* Problem to solve
Each entry is to be given again word for word; images are dropped.

===== Data excerpts =====

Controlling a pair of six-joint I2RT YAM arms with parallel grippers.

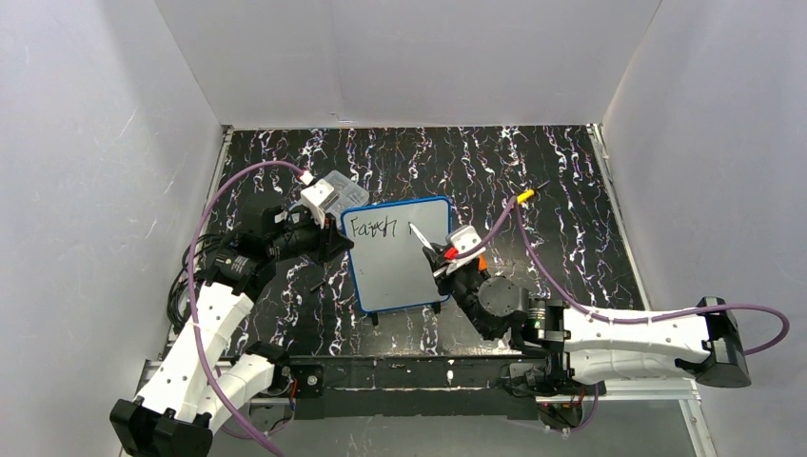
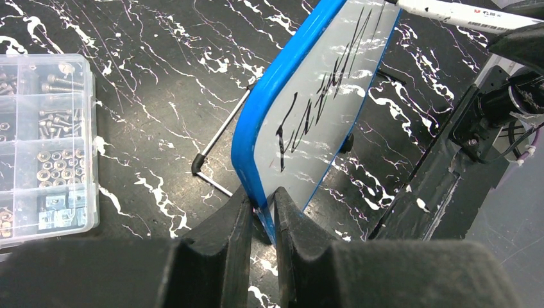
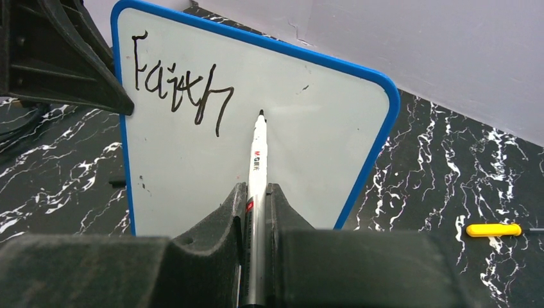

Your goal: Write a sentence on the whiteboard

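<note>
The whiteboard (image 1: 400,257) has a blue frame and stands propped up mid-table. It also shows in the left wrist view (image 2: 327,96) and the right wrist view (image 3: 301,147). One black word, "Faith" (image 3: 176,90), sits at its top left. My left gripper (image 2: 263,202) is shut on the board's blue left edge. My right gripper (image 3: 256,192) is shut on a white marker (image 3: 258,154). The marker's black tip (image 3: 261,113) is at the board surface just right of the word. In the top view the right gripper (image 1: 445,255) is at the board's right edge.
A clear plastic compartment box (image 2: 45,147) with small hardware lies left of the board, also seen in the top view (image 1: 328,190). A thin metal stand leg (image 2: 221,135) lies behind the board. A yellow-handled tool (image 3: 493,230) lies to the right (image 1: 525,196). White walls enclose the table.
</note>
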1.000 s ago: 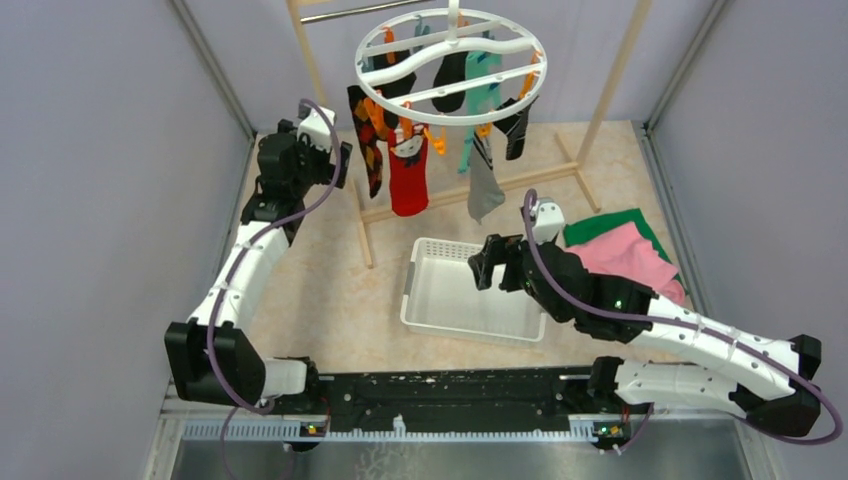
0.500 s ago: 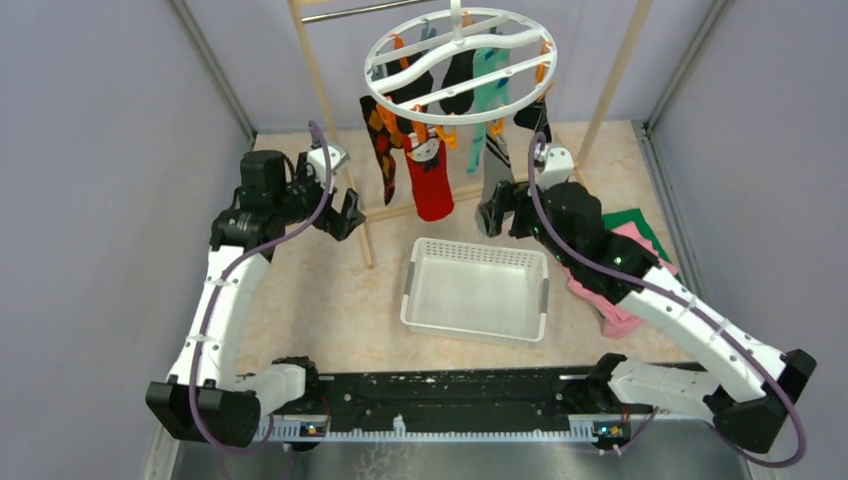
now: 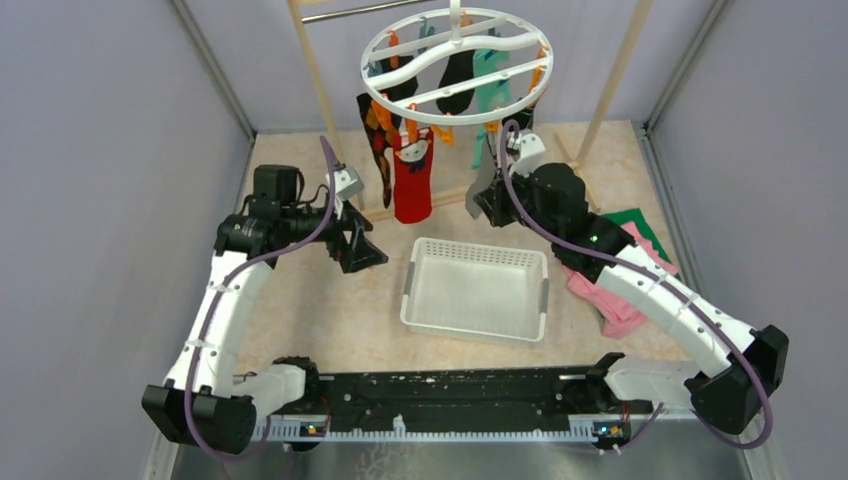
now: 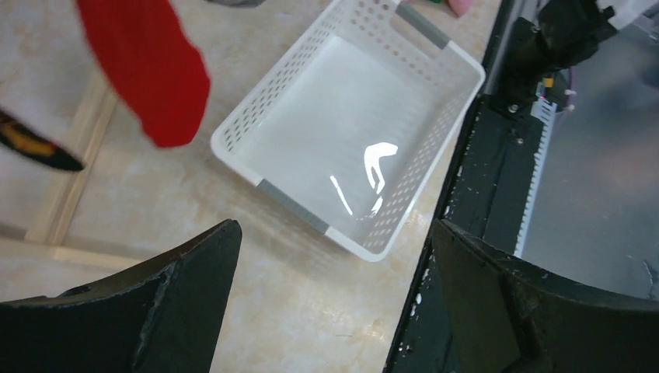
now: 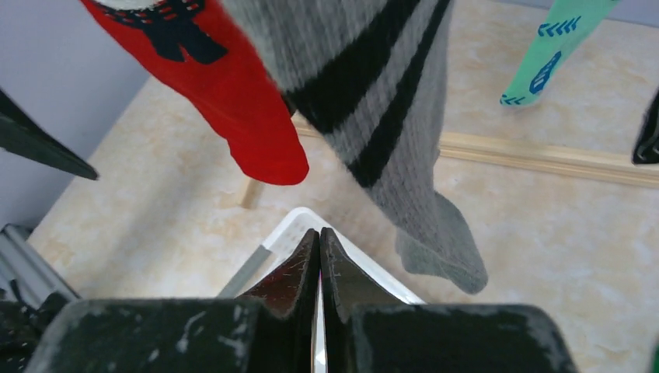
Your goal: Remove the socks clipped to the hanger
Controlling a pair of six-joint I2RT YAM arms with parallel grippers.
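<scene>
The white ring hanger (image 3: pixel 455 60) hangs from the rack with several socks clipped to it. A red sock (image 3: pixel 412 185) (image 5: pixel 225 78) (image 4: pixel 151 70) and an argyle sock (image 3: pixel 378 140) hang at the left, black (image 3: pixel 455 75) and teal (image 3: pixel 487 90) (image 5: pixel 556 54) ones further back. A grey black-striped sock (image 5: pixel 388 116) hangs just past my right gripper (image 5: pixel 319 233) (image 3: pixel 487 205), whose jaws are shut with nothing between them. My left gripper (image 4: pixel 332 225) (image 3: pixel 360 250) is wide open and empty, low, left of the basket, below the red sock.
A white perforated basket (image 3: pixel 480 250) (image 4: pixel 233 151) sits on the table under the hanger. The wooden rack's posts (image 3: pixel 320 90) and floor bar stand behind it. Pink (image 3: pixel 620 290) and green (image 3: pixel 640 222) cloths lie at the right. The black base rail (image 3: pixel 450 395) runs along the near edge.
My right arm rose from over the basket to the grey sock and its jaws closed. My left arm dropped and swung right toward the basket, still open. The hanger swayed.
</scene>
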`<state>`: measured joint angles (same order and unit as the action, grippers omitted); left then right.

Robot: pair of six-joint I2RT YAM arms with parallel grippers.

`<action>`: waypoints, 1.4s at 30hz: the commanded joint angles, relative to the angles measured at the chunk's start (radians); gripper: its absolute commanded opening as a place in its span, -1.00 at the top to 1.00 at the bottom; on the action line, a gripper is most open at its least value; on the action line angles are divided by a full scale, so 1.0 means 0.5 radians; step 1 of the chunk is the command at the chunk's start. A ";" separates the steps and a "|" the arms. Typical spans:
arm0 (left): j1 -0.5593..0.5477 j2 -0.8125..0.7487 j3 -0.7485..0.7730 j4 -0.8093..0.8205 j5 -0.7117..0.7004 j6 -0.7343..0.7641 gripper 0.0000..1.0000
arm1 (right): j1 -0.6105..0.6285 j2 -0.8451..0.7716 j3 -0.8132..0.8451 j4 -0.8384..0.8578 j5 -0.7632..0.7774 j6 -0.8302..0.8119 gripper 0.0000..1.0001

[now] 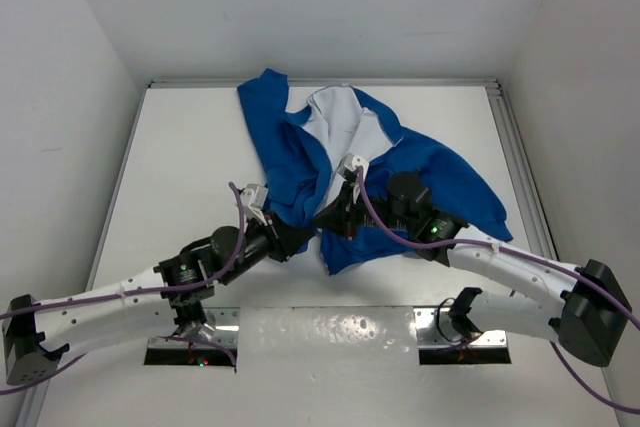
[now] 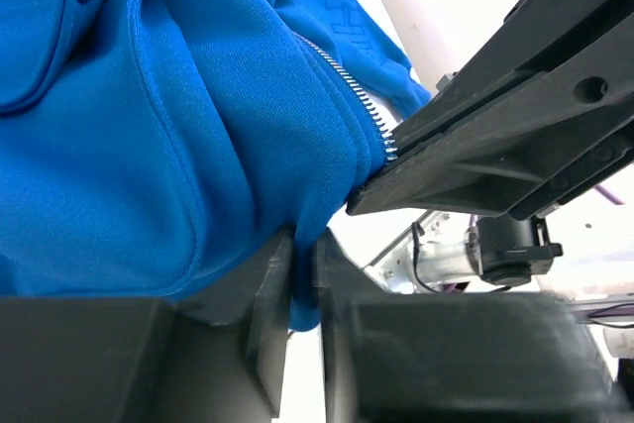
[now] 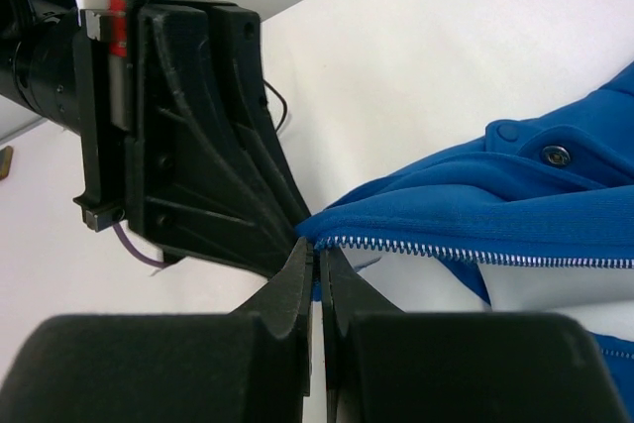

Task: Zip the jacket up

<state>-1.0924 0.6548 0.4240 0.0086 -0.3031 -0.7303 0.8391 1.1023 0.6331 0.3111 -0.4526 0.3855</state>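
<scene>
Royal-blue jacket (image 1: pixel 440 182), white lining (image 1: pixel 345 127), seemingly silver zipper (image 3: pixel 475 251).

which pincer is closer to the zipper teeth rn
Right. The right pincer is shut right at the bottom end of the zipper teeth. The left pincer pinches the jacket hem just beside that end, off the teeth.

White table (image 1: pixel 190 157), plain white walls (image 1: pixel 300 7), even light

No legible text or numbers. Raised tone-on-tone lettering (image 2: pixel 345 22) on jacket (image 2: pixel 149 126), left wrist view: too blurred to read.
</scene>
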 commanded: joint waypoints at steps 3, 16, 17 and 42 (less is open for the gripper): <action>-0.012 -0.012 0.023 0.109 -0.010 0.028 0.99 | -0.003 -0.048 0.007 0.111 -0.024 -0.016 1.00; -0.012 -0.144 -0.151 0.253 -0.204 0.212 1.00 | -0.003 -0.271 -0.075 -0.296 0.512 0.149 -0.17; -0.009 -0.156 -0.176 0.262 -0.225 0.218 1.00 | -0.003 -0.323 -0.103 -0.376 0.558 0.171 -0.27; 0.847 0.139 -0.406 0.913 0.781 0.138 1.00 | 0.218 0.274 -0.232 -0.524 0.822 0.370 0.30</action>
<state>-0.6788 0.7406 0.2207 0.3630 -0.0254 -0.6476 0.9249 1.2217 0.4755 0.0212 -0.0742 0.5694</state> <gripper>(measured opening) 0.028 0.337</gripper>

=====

* Task answer
Controlling a pair of six-joint I2RT YAM arms with parallel grippers.


Your goal: Write a sentence on the whiteboard

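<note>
The whiteboard (image 1: 400,257) has a blue frame and stands propped up mid-table. It also shows in the left wrist view (image 2: 327,96) and the right wrist view (image 3: 301,147). One black word, "Faith" (image 3: 176,90), sits at its top left. My left gripper (image 2: 263,202) is shut on the board's blue left edge. My right gripper (image 3: 256,192) is shut on a white marker (image 3: 258,154). The marker's black tip (image 3: 261,113) is at the board surface just right of the word. In the top view the right gripper (image 1: 445,255) is at the board's right edge.
A clear plastic compartment box (image 2: 45,147) with small hardware lies left of the board, also seen in the top view (image 1: 328,190). A thin metal stand leg (image 2: 221,135) lies behind the board. A yellow-handled tool (image 3: 493,230) lies to the right (image 1: 525,196). White walls enclose the table.
</note>
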1.000 s ago: 
0.500 s ago: 
now: 
now: 
now: 
Your goal: Remove the socks clipped to the hanger
Controlling a pair of six-joint I2RT YAM arms with parallel grippers.
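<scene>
The white ring hanger (image 3: pixel 455 60) hangs from the rack with several socks clipped to it. A red sock (image 3: pixel 412 185) (image 5: pixel 225 78) (image 4: pixel 151 70) and an argyle sock (image 3: pixel 378 140) hang at the left, black (image 3: pixel 455 75) and teal (image 3: pixel 487 90) (image 5: pixel 556 54) ones further back. A grey black-striped sock (image 5: pixel 388 116) hangs just past my right gripper (image 5: pixel 319 233) (image 3: pixel 487 205), whose jaws are shut with nothing between them. My left gripper (image 4: pixel 332 225) (image 3: pixel 360 250) is wide open and empty, low, left of the basket, below the red sock.
A white perforated basket (image 3: pixel 480 250) (image 4: pixel 233 151) sits on the table under the hanger. The wooden rack's posts (image 3: pixel 320 90) and floor bar stand behind it. Pink (image 3: pixel 620 290) and green (image 3: pixel 640 222) cloths lie at the right. The black base rail (image 3: pixel 450 395) runs along the near edge.
My right arm rose from over the basket to the grey sock and its jaws closed. My left arm dropped and swung right toward the basket, still open. The hanger swayed.
</scene>
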`<state>`: measured joint angles (same order and unit as the action, grippers omitted); left then right.

Robot: pair of six-joint I2RT YAM arms with parallel grippers.

`<action>`: waypoints, 1.4s at 30hz: the commanded joint angles, relative to the angles measured at the chunk's start (radians); gripper: its absolute commanded opening as a place in its span, -1.00 at the top to 1.00 at the bottom; on the action line, a gripper is most open at its least value; on the action line angles are divided by a full scale, so 1.0 means 0.5 radians; step 1 of the chunk is the command at the chunk's start. A ";" separates the steps and a "|" the arms. Typical spans:
arm0 (left): j1 -0.5593..0.5477 j2 -0.8125..0.7487 j3 -0.7485..0.7730 j4 -0.8093..0.8205 j5 -0.7117..0.7004 j6 -0.7343..0.7641 gripper 0.0000..1.0000
arm1 (right): j1 -0.6105..0.6285 j2 -0.8451..0.7716 j3 -0.8132..0.8451 j4 -0.8384..0.8578 j5 -0.7632..0.7774 j6 -0.8302..0.8119 gripper 0.0000..1.0001

[now] 
[now] 
[now] 

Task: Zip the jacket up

<state>-1.0924 0.6548 0.4240 0.0086 -0.3031 -0.7303 0.8391 1.1023 0.6331 0.3111 -0.4526 0.3855</state>
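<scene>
Royal-blue jacket (image 1: pixel 440 182), white lining (image 1: pixel 345 127), seemingly silver zipper (image 3: pixel 475 251).

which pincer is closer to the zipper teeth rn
Right. The right pincer is shut right at the bottom end of the zipper teeth. The left pincer pinches the jacket hem just beside that end, off the teeth.

White table (image 1: pixel 190 157), plain white walls (image 1: pixel 300 7), even light

No legible text or numbers. Raised tone-on-tone lettering (image 2: pixel 345 22) on jacket (image 2: pixel 149 126), left wrist view: too blurred to read.
</scene>
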 commanded: joint waypoints at steps 3, 16, 17 and 42 (less is open for the gripper): <action>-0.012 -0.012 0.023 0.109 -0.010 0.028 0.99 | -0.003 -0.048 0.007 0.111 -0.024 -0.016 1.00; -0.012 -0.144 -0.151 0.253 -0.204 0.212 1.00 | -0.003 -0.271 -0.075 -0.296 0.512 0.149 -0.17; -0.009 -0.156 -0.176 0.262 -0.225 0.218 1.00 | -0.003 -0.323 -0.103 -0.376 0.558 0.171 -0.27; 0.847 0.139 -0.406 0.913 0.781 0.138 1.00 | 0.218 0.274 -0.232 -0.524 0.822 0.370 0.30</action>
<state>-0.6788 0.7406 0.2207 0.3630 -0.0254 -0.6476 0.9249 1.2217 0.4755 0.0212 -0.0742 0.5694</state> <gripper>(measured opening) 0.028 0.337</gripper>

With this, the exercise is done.